Problem to solve:
Pictures are to be dropped from the copy. Retype the listing exactly.
_ _ _ _
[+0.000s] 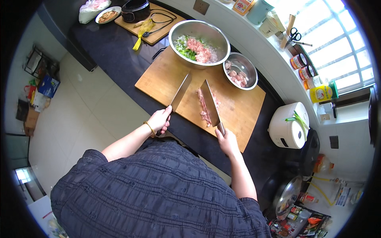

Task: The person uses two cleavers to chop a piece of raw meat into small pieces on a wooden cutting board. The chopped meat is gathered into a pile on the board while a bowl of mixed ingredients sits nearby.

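Observation:
My left hand (pixel 160 120) is closed round the handle of a cleaver (pixel 182 93), its blade slanting over the left part of the wooden cutting board (pixel 158 79). In my right hand (pixel 228 142) is a second cleaver (pixel 210 104), held over the chopped meat (pixel 203 106), which lies in a strip on the board and shows on both sides of the blade. At the board's far edge stands a large metal bowl (pixel 225 41) with minced meat (pixel 200 50) and chopped greens (pixel 184 47) in it. Right of it, a smaller metal bowl (pixel 254 75) holds pieces of meat (pixel 238 77).
A white rice cooker (pixel 286 126) with green onion (pixel 297 119) on its lid stands to the right. Farther back lie another board (pixel 158 36), a black appliance (pixel 135 10) with a cord and a plate of flat cakes (pixel 108 16). Jars (pixel 305 72) line the windowsill.

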The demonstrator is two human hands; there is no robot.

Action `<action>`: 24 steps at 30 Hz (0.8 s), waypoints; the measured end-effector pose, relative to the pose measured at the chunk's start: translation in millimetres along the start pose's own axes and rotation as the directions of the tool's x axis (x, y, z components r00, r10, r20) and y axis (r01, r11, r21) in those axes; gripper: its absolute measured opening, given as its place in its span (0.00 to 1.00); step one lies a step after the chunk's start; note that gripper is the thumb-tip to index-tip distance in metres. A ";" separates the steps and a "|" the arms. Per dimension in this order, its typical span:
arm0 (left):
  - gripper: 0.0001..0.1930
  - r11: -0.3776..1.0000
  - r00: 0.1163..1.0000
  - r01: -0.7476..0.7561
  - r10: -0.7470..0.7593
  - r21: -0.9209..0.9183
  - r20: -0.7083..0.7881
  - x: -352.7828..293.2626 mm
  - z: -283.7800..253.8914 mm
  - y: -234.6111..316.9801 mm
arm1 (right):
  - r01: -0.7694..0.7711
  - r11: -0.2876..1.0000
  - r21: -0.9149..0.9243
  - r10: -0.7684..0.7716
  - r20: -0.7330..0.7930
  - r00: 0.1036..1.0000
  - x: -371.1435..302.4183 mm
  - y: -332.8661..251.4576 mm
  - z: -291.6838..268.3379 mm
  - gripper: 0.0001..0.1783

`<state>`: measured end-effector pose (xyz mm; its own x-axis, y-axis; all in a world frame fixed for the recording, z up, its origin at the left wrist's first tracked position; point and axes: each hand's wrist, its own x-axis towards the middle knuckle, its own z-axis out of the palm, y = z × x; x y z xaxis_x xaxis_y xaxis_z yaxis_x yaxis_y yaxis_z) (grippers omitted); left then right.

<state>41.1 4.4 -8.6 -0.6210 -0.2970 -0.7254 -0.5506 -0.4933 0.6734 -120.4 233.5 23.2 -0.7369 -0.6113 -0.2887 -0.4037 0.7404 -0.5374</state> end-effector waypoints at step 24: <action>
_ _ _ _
Answer area:
[+0.000s] 

Task: The person uses two cleavers to chop a piece of raw meat into small pieces on a wooden cutting board. The chopped meat is gathered into a pile on the board while a bowl of mixed ingredients sits nearby.

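Observation:
My left hand (pixel 160 120) is closed round the handle of a cleaver (pixel 182 93), its blade slanting over the left part of the wooden cutting board (pixel 158 79). In my right hand (pixel 228 142) is a second cleaver (pixel 210 104), held over the chopped meat (pixel 203 106), which lies in a strip on the board and shows on both sides of the blade. At the board's far edge stands a large metal bowl (pixel 225 41) with minced meat (pixel 200 50) and chopped greens (pixel 184 47) in it. Right of it, a smaller metal bowl (pixel 254 75) holds pieces of meat (pixel 238 77).
A white rice cooker (pixel 286 126) with green onion (pixel 297 119) on its lid stands to the right. Farther back lie another board (pixel 158 36), a black appliance (pixel 135 10) with a cord and a plate of flat cakes (pixel 108 16). Jars (pixel 305 72) line the windowsill.
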
The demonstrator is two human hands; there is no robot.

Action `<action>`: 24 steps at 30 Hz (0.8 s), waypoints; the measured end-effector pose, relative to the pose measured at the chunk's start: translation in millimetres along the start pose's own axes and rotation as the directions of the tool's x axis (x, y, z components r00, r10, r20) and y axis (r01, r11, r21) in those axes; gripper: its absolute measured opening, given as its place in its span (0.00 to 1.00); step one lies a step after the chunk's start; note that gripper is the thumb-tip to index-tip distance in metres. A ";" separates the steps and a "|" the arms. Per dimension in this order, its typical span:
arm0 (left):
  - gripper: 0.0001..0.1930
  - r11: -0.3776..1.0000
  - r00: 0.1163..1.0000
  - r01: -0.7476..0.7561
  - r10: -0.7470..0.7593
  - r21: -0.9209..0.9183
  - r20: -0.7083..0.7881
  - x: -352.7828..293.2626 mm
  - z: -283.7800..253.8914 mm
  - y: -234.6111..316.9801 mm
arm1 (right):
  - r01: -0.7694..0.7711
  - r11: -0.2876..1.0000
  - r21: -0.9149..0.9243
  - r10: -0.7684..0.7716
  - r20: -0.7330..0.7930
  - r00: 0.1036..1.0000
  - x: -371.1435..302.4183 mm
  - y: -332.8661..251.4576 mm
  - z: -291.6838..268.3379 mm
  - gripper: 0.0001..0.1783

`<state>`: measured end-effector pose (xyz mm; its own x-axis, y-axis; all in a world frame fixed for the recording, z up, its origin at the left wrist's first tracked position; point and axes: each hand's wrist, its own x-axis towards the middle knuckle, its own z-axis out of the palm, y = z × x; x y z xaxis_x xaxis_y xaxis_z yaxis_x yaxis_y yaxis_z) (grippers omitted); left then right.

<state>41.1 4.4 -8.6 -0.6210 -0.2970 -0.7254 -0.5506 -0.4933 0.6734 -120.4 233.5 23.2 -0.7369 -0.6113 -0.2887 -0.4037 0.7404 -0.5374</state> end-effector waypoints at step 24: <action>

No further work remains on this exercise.